Item reliabilities are .99 for each of the six scales; person reliabilities and internal consistency estimates range from .95 to .98 and .96 to .98, respectively. Inter-rater reliability was at or above .80 (Reynolds et al., 2014, 2016b). Additionally, TS-Gold scores highly correlate with other direct assessments (Lambert et al. 2014) and may be used with diverse learners and populations—differential item analysis indicates the measure demonstrates validity evidence for children with special needs and English language learners (Lambert et al., 2014; Reynolds et al., 2014 [Online supplement])).

Covariates

To account for individual, family, and school/neighborhood differences, a comprehensive set of control variables was included in predictive validity evidence analyses.
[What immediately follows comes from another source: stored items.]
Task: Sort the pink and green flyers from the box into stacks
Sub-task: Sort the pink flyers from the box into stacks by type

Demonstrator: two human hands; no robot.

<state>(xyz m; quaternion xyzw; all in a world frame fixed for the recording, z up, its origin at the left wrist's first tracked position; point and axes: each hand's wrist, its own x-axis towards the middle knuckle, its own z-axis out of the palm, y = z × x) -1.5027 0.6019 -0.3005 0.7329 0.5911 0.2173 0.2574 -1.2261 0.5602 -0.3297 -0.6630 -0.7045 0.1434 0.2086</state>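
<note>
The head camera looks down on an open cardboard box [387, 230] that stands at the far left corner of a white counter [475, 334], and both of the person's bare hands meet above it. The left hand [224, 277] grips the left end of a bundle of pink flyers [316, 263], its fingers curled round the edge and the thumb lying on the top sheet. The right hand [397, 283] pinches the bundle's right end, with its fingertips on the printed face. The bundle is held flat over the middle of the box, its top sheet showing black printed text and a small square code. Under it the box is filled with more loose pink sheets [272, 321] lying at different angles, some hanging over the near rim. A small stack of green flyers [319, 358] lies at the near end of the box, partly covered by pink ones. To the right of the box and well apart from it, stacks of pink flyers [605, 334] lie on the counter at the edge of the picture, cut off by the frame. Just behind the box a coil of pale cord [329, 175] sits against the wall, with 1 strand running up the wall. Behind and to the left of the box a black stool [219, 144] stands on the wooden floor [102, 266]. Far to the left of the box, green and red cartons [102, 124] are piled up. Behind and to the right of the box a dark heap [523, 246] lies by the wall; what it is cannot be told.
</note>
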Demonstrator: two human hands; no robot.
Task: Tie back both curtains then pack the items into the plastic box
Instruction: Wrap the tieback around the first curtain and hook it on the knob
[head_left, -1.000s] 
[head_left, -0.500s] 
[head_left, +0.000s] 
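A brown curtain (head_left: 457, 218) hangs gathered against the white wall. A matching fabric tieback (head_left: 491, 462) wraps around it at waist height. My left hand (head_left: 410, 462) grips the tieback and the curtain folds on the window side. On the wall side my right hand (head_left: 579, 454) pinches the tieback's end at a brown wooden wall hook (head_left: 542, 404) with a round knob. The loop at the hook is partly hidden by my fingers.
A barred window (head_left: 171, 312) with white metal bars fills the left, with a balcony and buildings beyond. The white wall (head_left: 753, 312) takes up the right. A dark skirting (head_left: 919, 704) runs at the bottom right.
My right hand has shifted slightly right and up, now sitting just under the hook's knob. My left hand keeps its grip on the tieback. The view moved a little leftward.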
Previous learning was controlled by using a continuous measure of fall performance: the baseline variable matched the outcome variable (e.g., baseline literacy score was used for literacy outcomes). To account for learning/maturation effects due to the date of assessment, an assessment date variable was included as a control and was defined as follows: 1 = assessment completed prior to October and 0 = after October. Race was dichotomously coded as 1 = African-American and 0 = other. Ethnicity was coded 1 = Hispanic and 0 = non-Hispanic. Gender was dichotomized (1 = female; 0 = male). Special education status was defined as 1 = yes and 0 = no. Age was coded as the students’ age in months at kindergarten entry. Free and reduced lunch status was used as an indicator of socio-economic status: 1 = free lunch eligible and 0 = not eligible. See Table 2 for the means, standard deviations, and response ranges for the covariates included in the regression models.

4.5 Analyses

A series of descriptive statistics were examined to explore the dimensionality of the CLAC. Exploratory factor analysis (principal components analysis) was conducted using SPSS version 14 and was used to (a) identify the dimensionality of the task orientation via reviewing the variance structure and (b) create factor scores that describe characteristics of task orientation for later regression analyses. The variables constructed from factor analysis were used in later predictive validity evidence analyses. Given that the CLAC tool was newly developed to measure task orientation and related attributes of quality, an exploratory analysis to identify the number of dimension using principal components analysis was preferred over a confirmatory factor analytic approach.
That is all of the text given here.